Подушка еще от слез не просохла, она после всего отчаяния покачивается, стоя на коленях, и тихонько смеется от радости.

Голос звал его издалека. Настойчиво негромко звал, умолкал и опять возникал и терпеливо, тихонько звал его к себе. Немного погодя ему показалось, что это голос дочери. Несомненно, это был ее голос, только какой-то новый, ритмически-напевный, улыбающийся и теплый. Наконец он и слова стал различать. Нина, наклонившись над ним, спрашивала, прислушивалась и опять начинала:

— …Боль проходит понемногу?.. — Не дождавшись, отвечала сама: — Боль проходит понемногу!.. — Уже уверял, внушал, твердо убеждал ее голос: — Не на век она дана!.. Ты меня слышишь? Не на век она дана! Злую муку и тревогу побеждает тишина!.. Побеждает!.. Победила?
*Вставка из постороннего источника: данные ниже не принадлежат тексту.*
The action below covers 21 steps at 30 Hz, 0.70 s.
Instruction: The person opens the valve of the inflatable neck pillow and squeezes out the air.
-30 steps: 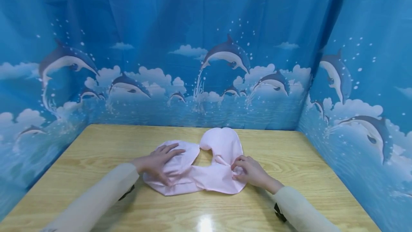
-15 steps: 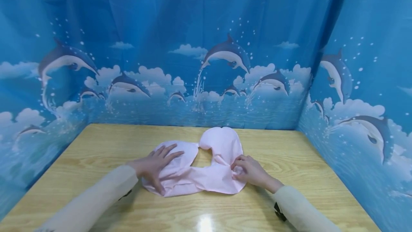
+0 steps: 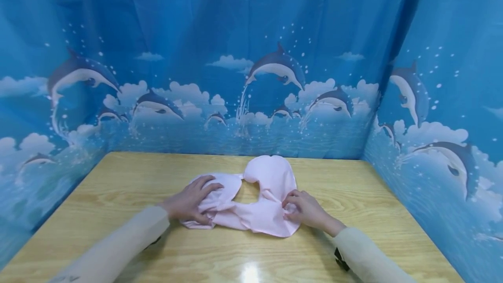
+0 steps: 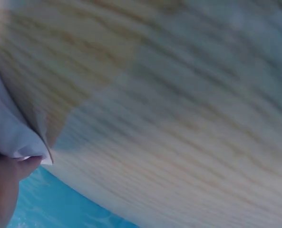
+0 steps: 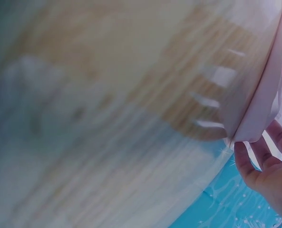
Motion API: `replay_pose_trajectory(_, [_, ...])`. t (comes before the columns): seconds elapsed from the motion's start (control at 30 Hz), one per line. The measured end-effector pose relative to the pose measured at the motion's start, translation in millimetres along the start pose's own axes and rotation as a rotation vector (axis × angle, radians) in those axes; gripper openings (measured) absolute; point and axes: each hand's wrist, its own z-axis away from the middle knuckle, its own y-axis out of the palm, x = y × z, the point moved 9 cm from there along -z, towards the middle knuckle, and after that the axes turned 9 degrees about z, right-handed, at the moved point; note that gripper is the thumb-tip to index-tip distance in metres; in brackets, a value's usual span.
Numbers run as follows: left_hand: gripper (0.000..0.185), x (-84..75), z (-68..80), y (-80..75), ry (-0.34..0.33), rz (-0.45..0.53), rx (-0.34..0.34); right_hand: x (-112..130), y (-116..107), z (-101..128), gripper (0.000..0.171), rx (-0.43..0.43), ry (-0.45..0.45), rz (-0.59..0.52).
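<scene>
Head view: Dolphin-printed blue curtains (image 3: 220,21) flank a wood-grained worktop (image 3: 342,182); mid-surface lies creased pink cloth (image 3: 271,176), round-lobed about a gap, the left hand (image 3: 191,200) spreading loose fingers (image 3: 211,188) over it, the right hand (image 3: 307,210) pinching a fold.

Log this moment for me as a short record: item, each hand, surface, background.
Item: pink cloth, wrinkled, lying around a central gap
Left hand: fingers spread over the cloth's left part, folds beside the thumb
Right hand: bent fingers hold the cloth's right side
Surface: wood-grain table
Background: blue curtain printed with dolphins, clouds
</scene>
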Motion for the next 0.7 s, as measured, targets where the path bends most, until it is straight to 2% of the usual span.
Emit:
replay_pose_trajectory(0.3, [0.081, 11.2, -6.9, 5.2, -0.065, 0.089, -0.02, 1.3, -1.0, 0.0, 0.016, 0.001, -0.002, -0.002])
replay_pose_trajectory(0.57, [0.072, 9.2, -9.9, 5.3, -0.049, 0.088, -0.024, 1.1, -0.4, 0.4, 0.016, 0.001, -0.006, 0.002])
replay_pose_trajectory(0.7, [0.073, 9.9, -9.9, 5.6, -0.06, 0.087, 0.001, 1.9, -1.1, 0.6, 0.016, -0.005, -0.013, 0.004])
— Тишина… — наконец отозвался Алексейсеич.

Значит, опять у него были всякие беспорядки, полубеспамятство, долгий приступ, после которого он вернулся на свое место, и вот Нина звала и вызвала его совсем. Тишина была в нем и вокруг него, и это было хорошо.

Нина его не торопила, опять напоила прохладным освежающим, вытерла одеколоном «Лаванда» лицо, руки.

До того ожесточенно и сильно терла ваткой шею за ушами, что наконец он тихонько засмеялся: ведь точно так она его «умывала», сидя у него на коленях, когда она была его пятилетней дочкой. Он увидел ее нахмуренное детское лицо с беспощадно и строго стиснутыми в нитку губами, открыл глаза и увидел ее взрослое, получужое, милое лицо. Только губы были плотно сжаты, как тогда. Тугие, свежие, молодые губы, стиснутые по-детски в ниточку.